6) нормализацию структуры и качества питания (содержание в рационе лука и чеснока, отказ от аллергогенных продуктов и пищевых добавок);

7) выявление и минимизация прочих факторов, способных спровоцировать возникновение бронхиальной астмы, в том числе поведенческого характера.

Вторичная профилактика бронхиальной астмы — совокупность мероприятий, предотвращающих приступы бронхиальной обструкции как у пациентов, болеющих в настоящий момент, так и пребывающих в стадии ремиссии. Она объединяет комплекс следующих мер:

1) проведение диспансерных осмотров для выявления динамики состояния здоровья и оценки изменения тяжести бронхиальной астмы;

2) индивидуальное и групповое консультирование пациентов и членов их семей, обучение необходимым техникам манипуляций;

3) устранение профессиональных факторов (предлагаем поменять работу);

4) элиминация аллергенов из жилых помещений (замена перьевых подушек на синтепоновые, прекращение контакта с кормом для аквариумных рыб, отказ от имеющих шерсть домашних животных, например, кошек, кроликов, собак) и регулярная влажная уборка;

5) предотвращение стрессов, предостережение о недопустимости интенсивного эмоционального напряжения (гнева, плача, смеха) [5];

6) предупреждение врача о том, что пациент болен и назначение определённых лекарств (салицилатов и других НПВС в случае астматической триады, ампициллина, парацетамола, пенициллина) может обусловить осложнения;

7) улучшение качества вдыхаемого атмосферного воздуха (переезд в район с благоприятной экологической обстановкой, без фотохимического смога [20]);

8) полное исключение употребления алкоголя и наркотических средств (самоконтролем и лечением у нарколога);

9) проведение медико-психологической адаптации пациента к заболеванию бронхиальной астмой, создание адекватного отношения к возможностям и потребностям организма и другое.

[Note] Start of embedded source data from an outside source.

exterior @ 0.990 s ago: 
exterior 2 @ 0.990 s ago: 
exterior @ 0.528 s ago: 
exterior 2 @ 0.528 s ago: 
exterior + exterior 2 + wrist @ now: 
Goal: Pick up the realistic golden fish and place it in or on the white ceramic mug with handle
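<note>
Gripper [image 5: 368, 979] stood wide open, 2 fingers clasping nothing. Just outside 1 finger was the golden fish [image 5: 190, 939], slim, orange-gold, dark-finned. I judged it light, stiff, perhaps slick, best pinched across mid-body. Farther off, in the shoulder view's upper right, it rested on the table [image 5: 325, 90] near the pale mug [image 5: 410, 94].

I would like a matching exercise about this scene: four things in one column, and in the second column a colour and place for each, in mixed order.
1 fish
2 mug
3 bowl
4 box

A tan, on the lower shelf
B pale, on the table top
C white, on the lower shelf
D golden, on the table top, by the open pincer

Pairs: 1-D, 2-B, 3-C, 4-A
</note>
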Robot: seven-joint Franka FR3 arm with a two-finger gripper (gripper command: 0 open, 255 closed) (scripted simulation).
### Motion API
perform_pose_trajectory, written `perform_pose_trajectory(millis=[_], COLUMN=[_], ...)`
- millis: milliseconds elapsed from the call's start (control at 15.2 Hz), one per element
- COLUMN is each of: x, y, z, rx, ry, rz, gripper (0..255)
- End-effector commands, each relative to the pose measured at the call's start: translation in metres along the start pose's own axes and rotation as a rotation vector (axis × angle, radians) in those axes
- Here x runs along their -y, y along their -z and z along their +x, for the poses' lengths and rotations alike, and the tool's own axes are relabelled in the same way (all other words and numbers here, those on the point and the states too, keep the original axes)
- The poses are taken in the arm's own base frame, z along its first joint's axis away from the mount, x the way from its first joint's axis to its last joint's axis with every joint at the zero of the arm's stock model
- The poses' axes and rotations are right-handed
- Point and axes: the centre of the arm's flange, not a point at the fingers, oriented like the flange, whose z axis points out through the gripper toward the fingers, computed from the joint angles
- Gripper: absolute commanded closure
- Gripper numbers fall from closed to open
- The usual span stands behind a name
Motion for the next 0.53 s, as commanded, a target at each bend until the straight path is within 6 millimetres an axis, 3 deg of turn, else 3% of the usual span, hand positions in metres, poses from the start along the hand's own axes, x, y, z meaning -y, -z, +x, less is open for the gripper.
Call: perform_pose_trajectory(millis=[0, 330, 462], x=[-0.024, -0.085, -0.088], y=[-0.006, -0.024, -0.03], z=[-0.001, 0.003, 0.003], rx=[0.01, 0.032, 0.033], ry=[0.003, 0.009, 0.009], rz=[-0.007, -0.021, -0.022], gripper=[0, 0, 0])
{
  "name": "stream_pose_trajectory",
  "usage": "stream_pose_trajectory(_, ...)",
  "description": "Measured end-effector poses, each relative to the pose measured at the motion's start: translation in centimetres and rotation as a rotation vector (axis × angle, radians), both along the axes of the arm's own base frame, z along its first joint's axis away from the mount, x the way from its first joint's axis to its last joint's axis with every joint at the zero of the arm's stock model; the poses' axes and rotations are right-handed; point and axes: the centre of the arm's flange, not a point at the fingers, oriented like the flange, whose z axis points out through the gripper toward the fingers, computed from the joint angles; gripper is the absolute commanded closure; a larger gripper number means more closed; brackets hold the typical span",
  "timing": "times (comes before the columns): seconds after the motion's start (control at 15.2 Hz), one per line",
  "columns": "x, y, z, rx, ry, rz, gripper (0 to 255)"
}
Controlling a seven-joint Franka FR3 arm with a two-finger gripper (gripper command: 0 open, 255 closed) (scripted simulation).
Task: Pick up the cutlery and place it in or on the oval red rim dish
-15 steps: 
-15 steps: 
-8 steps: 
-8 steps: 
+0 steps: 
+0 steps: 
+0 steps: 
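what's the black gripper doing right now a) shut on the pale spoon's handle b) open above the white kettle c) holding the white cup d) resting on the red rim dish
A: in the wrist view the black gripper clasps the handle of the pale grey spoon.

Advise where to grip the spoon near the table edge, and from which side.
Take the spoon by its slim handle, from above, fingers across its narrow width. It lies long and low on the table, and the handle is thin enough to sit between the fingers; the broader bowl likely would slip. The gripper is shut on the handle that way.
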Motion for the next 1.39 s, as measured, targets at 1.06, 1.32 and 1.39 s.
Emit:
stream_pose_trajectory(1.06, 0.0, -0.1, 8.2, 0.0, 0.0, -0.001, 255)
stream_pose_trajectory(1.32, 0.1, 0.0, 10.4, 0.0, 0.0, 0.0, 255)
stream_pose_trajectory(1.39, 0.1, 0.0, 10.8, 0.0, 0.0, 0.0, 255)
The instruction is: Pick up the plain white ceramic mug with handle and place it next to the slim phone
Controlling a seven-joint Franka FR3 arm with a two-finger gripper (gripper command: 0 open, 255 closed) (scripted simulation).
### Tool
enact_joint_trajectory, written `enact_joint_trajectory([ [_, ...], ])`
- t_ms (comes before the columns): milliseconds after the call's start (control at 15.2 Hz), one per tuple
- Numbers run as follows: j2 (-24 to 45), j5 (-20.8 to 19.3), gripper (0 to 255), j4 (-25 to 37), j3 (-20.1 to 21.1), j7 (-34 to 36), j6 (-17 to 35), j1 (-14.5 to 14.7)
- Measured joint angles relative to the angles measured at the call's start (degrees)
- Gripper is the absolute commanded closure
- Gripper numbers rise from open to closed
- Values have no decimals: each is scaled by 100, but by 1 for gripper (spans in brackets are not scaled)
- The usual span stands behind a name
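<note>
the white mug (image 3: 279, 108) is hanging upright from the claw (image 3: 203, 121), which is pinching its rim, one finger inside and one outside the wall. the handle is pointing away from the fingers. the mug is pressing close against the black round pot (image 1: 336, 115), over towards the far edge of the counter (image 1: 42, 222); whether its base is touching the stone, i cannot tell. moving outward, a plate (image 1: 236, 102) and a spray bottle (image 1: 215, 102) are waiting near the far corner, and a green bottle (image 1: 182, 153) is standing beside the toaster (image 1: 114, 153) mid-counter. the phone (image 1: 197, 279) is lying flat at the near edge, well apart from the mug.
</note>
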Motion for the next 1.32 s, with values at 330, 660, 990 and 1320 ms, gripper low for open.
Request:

Третичная профилактика бронхиальной астмы — реабилитация — включает в себя школы здоровья, пребывание пациентов в санаториях-профилакториях на курортах с морским климатом либо на высокогорье.

Рекомендованы курорты Алтая (летом), европейского Средиземноморья, Кабардино-Балкарии, Кисловодска, южного берега Крыма. Путешествия разрешены лишь в стадии ремиссии бронхиальной астмы.

Фельдшер обязан формировать приверженность пациента к здоровому образу жизни, информировать и пропагандировать знания о влиянии факторов риска возникновения, прогрессирования, рецидивов заболевания.